### [WORK INSTRUCTIONS]
Line by line, return the data exactly as shown.

***** GIVEN DATA

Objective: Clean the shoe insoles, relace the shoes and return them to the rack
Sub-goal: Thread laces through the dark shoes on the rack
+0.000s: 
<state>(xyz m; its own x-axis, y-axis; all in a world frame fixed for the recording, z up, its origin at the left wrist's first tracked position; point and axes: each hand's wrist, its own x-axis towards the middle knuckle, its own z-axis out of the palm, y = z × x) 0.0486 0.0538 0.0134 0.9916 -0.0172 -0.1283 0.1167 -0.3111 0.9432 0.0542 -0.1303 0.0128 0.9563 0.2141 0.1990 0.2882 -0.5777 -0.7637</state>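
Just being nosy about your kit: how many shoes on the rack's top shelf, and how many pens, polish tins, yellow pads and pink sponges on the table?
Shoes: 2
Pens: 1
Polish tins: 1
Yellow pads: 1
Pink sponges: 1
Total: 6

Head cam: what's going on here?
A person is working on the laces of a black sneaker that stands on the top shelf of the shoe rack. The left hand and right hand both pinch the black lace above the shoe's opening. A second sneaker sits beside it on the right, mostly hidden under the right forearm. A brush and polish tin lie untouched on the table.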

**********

### [EXPECTED ANSWER]
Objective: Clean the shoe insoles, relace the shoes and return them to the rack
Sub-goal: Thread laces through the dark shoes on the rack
+0.000s: 
<state>(xyz m; its own x-axis, y-axis; all in a world frame fixed for the recording, z up, its origin at the left wrist's first tracked position; point and axes: each hand's wrist, its own x-axis towards the middle knuckle, its own z-axis out of the palm, y = z × x) 0.0486 0.0538 0.0134 0.9916 -0.0172 -0.1283 0.1167 -0.3111 0.9432 0.0542 -0.1303 0.0128 0.9563 0.2141 0.1990 0.2882 -0.5777 -0.7637</state>
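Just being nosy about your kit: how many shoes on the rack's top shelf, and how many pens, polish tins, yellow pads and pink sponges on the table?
Shoes: 2
Pens: 1
Polish tins: 1
Yellow pads: 1
Pink sponges: 1
Total: 6

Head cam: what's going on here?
A person is working on the laces of a black sneaker that stands on the top shelf of the shoe rack. The left hand and right hand both pinch the black lace above the shoe's opening. A second sneaker sits beside it on the right, mostly hidden under the right forearm. A brush and polish tin lie untouched on the table.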

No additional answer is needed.